====== GIVEN ENTRIES

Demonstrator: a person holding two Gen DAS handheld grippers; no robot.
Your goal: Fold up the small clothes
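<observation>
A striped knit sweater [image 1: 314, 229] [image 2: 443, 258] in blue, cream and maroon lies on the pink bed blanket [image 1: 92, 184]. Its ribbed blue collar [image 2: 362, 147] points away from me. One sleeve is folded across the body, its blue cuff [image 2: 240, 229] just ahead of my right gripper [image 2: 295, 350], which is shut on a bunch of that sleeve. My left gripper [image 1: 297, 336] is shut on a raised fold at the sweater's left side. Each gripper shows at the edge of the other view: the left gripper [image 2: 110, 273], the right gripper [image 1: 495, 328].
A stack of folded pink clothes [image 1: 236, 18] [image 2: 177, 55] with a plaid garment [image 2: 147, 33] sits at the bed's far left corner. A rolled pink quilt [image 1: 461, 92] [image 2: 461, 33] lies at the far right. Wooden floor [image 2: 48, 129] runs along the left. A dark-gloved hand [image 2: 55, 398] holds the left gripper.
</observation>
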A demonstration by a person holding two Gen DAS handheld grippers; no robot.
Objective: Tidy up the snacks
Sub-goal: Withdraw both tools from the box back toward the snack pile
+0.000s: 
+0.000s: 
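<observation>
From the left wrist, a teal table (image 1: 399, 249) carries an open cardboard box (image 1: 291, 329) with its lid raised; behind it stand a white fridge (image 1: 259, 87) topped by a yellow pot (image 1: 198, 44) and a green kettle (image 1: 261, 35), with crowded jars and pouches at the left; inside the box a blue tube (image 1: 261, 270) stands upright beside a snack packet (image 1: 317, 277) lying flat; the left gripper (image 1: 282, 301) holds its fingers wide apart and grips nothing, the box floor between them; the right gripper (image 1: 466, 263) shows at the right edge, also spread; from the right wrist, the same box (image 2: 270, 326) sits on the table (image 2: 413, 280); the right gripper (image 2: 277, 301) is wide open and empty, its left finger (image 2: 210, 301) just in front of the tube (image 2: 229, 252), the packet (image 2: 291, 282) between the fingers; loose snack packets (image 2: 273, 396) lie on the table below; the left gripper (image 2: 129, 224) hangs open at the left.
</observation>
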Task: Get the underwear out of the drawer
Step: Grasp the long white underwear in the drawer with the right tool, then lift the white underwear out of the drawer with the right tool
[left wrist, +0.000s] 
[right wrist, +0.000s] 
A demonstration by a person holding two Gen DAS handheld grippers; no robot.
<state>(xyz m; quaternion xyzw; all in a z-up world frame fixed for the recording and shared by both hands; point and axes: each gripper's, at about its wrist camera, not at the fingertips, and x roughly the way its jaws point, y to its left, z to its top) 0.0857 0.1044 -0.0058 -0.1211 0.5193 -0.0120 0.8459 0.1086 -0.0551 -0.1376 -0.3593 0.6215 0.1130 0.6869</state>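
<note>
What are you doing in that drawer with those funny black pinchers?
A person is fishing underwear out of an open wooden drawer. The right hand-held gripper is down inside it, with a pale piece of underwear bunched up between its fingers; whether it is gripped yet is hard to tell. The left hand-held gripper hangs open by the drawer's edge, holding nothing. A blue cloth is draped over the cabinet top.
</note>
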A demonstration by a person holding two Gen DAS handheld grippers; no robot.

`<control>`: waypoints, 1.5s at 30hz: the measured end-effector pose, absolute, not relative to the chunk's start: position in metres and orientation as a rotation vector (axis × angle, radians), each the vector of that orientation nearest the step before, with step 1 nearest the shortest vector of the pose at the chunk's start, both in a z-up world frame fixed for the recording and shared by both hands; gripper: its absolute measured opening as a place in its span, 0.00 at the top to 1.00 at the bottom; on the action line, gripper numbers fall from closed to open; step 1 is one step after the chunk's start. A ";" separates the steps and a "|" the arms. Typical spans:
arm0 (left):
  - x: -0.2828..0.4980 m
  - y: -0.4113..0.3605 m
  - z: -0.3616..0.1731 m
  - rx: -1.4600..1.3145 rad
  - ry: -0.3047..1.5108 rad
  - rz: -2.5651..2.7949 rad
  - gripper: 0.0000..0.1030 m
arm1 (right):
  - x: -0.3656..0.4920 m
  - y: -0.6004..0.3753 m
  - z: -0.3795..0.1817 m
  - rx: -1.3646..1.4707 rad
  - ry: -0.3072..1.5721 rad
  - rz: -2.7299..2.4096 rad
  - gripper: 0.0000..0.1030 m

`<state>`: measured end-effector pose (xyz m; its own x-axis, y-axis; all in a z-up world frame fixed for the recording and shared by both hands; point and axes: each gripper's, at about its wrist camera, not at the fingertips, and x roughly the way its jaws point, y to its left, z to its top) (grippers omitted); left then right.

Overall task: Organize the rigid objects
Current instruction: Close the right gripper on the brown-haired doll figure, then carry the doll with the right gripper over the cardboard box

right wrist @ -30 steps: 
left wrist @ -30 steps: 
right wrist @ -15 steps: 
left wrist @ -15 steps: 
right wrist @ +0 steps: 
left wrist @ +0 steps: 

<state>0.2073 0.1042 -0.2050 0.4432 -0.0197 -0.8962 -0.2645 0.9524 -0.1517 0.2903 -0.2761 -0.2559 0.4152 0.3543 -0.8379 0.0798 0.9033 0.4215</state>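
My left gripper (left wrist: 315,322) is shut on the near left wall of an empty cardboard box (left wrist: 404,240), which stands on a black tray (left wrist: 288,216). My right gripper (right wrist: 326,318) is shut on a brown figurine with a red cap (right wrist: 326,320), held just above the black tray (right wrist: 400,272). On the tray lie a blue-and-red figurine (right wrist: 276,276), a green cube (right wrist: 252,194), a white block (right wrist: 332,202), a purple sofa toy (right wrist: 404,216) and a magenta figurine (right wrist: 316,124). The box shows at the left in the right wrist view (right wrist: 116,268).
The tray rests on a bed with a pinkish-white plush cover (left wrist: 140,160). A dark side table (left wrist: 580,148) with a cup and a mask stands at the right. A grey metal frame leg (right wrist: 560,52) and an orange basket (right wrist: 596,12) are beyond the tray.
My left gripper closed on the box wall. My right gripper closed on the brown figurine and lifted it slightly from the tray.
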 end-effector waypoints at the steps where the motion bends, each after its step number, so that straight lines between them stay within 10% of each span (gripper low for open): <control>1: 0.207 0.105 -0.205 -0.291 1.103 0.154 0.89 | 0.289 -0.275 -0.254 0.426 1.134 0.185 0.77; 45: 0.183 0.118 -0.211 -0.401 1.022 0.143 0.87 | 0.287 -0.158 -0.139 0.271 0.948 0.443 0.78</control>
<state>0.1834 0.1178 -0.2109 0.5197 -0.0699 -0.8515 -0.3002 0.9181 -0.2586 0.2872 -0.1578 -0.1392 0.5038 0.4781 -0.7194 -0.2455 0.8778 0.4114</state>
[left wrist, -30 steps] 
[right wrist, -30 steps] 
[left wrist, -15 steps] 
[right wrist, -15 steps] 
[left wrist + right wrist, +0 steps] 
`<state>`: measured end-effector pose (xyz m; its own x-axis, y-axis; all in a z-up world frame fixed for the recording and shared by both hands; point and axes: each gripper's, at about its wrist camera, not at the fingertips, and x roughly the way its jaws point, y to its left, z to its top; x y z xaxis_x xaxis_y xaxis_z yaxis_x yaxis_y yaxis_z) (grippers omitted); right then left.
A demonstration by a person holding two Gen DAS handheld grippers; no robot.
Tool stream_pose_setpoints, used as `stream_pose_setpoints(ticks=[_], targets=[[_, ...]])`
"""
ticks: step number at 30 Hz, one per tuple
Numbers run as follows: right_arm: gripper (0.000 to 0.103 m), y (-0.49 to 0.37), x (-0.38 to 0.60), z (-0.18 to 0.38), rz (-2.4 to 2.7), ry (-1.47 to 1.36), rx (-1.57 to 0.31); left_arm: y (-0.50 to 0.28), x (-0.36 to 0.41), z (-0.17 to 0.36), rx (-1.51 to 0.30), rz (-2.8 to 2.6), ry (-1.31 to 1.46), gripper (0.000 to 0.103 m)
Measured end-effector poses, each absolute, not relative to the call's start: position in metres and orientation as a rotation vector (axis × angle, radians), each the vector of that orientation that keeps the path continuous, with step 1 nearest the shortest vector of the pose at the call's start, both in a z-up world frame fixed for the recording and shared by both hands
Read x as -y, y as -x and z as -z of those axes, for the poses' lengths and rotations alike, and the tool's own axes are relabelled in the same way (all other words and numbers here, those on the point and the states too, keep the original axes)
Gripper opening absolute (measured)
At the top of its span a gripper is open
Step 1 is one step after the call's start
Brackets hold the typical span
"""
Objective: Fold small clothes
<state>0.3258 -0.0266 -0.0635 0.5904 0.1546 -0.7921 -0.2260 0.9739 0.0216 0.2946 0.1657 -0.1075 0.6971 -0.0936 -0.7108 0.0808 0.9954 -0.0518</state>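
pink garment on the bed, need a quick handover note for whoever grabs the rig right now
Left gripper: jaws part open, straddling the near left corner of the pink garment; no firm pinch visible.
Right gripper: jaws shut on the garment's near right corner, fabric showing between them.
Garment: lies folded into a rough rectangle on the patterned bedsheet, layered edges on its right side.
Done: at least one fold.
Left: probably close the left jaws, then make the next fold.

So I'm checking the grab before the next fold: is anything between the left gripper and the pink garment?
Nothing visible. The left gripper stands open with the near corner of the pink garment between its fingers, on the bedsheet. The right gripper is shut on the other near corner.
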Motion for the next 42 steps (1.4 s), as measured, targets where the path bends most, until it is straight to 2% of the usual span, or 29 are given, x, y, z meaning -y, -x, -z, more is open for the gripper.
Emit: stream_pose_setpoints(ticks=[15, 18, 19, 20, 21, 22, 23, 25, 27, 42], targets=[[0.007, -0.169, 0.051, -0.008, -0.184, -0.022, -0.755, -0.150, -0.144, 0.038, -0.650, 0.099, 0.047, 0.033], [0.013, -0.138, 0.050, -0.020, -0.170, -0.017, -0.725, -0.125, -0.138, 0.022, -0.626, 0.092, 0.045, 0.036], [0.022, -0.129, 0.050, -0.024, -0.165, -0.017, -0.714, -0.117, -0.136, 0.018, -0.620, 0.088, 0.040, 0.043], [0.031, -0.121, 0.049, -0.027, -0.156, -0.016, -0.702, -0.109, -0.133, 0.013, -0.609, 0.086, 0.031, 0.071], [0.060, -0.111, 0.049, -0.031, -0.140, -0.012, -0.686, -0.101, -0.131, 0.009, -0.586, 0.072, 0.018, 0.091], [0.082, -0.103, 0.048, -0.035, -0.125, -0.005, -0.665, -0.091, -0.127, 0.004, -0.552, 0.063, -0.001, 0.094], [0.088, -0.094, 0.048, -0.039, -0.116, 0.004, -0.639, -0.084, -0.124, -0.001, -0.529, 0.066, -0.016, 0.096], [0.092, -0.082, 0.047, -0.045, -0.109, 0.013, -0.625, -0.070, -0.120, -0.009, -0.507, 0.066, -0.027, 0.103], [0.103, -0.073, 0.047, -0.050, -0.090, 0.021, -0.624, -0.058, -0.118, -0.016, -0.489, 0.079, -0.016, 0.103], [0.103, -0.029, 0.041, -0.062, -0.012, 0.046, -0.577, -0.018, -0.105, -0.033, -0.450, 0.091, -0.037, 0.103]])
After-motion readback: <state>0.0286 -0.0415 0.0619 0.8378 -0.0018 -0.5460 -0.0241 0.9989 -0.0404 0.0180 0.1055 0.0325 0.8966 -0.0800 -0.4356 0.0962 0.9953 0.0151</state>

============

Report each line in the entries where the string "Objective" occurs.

§ EXERCISE SOLUTION
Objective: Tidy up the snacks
Objective: Fold small clothes

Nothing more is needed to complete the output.